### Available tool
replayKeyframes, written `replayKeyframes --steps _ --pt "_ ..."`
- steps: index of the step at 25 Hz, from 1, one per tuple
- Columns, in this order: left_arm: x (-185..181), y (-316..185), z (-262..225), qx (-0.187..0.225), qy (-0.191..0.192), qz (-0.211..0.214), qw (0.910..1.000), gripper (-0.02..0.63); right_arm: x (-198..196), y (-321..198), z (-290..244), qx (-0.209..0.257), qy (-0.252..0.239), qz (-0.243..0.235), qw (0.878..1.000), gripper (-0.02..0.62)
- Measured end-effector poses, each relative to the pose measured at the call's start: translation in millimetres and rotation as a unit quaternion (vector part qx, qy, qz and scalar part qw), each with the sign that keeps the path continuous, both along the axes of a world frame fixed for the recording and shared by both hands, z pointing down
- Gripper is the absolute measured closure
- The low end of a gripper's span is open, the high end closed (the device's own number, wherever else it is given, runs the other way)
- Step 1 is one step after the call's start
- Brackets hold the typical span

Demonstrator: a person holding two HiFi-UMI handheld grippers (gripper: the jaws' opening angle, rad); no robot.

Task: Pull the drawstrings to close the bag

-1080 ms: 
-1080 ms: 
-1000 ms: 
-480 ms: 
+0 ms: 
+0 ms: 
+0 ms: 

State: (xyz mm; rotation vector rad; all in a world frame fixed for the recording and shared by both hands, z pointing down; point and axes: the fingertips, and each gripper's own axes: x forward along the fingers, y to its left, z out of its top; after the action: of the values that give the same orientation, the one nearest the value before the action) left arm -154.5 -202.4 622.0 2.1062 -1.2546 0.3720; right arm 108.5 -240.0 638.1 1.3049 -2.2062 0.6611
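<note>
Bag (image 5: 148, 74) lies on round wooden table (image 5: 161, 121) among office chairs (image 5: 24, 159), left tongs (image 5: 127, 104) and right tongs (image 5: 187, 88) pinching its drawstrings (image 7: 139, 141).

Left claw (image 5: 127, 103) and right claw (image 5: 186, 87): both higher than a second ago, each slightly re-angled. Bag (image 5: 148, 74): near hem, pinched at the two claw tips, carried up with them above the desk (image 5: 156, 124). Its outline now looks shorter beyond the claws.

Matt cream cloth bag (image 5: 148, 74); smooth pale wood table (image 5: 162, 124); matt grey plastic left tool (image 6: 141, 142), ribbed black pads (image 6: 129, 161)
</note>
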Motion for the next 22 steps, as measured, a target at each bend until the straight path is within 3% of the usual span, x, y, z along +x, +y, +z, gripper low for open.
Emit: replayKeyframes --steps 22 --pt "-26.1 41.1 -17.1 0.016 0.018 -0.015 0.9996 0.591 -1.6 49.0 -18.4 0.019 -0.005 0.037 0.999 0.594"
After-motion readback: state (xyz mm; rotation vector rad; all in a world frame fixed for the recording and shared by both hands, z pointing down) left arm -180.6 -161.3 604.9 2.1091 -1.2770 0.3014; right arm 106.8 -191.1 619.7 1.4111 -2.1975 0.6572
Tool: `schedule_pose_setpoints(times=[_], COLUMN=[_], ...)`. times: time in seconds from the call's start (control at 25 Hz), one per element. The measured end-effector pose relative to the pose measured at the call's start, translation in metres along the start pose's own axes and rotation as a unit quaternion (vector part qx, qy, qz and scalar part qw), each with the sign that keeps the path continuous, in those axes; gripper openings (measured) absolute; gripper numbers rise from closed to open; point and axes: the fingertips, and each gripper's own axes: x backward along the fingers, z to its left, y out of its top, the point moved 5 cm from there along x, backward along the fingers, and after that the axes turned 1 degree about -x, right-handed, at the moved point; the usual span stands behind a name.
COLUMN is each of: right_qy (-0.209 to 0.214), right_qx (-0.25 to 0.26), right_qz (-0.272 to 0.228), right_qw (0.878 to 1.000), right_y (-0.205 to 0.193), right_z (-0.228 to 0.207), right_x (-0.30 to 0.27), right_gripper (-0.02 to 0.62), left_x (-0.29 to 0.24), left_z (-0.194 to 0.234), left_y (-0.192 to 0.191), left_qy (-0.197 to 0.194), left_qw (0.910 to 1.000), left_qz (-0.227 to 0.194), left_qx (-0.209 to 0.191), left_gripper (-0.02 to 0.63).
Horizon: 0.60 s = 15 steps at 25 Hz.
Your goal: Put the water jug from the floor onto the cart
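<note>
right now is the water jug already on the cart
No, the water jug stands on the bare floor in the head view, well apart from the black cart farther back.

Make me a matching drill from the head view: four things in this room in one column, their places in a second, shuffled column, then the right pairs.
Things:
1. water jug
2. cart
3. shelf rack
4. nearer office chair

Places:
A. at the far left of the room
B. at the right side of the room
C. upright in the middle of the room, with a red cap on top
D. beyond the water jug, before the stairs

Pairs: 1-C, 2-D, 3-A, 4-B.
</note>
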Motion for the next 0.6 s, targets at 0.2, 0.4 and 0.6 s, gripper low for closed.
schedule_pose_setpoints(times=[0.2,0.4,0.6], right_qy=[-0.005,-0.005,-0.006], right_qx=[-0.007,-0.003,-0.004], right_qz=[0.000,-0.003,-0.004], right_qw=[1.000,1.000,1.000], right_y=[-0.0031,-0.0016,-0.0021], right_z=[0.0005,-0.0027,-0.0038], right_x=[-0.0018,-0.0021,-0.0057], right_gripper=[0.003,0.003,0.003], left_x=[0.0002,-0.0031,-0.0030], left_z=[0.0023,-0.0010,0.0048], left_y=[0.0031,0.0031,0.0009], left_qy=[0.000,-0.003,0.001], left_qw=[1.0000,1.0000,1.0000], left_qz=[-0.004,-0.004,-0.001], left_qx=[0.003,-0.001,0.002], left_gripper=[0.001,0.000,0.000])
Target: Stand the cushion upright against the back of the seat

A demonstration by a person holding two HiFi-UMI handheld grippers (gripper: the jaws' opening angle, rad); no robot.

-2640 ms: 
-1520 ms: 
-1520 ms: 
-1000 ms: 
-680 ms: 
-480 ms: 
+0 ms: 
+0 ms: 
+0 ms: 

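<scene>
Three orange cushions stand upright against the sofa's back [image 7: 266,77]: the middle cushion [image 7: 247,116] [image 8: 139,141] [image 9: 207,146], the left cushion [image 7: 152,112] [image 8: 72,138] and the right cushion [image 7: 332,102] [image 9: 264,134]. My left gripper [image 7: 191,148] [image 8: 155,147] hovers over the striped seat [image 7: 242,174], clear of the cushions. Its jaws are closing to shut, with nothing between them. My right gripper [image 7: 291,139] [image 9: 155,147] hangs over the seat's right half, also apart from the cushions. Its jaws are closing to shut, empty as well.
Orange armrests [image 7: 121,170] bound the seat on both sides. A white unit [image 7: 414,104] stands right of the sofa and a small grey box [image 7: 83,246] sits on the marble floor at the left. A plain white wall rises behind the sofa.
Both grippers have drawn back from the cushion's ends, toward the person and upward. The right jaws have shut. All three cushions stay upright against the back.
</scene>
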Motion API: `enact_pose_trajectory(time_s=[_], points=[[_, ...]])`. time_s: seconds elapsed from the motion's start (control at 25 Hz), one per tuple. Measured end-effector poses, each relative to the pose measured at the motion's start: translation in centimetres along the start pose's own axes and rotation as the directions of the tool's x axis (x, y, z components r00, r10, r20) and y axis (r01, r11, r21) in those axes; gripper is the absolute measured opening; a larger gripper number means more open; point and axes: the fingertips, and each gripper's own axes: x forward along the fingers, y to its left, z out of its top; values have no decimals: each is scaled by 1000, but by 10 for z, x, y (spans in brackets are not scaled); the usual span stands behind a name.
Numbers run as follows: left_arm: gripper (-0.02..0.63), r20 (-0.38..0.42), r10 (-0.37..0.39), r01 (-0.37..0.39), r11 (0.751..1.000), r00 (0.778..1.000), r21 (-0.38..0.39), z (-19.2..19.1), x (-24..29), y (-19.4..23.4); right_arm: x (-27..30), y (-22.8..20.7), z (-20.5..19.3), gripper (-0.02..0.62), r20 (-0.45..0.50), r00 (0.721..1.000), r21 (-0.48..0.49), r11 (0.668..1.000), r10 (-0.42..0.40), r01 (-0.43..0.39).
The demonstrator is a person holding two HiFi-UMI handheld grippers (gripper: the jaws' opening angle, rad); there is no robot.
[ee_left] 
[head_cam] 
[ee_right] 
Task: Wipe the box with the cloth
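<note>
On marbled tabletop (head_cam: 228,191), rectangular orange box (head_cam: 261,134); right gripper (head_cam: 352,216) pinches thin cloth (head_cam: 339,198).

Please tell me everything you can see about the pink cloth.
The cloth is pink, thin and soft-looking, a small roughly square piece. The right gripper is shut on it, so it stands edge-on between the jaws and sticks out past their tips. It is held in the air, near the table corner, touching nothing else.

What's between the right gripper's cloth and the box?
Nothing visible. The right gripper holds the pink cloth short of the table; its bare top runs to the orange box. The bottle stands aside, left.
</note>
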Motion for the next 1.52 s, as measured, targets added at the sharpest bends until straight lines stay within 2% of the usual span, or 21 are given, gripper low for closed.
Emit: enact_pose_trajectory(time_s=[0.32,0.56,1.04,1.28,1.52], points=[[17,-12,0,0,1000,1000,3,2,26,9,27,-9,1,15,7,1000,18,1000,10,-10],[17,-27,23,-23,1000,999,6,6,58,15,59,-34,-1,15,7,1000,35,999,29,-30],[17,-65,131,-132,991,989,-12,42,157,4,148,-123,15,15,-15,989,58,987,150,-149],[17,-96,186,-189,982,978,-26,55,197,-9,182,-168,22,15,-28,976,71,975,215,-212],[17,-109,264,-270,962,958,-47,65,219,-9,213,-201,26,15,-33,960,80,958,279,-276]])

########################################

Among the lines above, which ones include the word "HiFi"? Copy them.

__Solution for this task__
Demonstrator: a person holding two HiFi-UMI handheld grippers (gripper: the jaws' opening angle, rad); no robot.
A demonstration by a person holding two HiFi-UMI handheld grippers (gripper: the jaws' opening angle, rad); no robot.
The demonstrator is a person holding two HiFi-UMI handheld grippers (gripper: the jaws' opening angle, rad); there is no robot.

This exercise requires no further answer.